**Task to complete**
Set the whole listing down again exactly as written.

**Supplied material**
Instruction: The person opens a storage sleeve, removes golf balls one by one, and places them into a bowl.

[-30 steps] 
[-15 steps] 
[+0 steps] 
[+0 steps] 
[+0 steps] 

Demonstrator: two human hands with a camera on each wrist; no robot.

**Answer area**
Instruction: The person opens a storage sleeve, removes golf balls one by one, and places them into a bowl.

[-30 steps] 
[-15 steps] 
[+0 steps] 
[+0 steps] 
[+0 steps] 

Demonstrator: two human hands with a camera on each wrist; no robot.

This exercise has nothing further to it.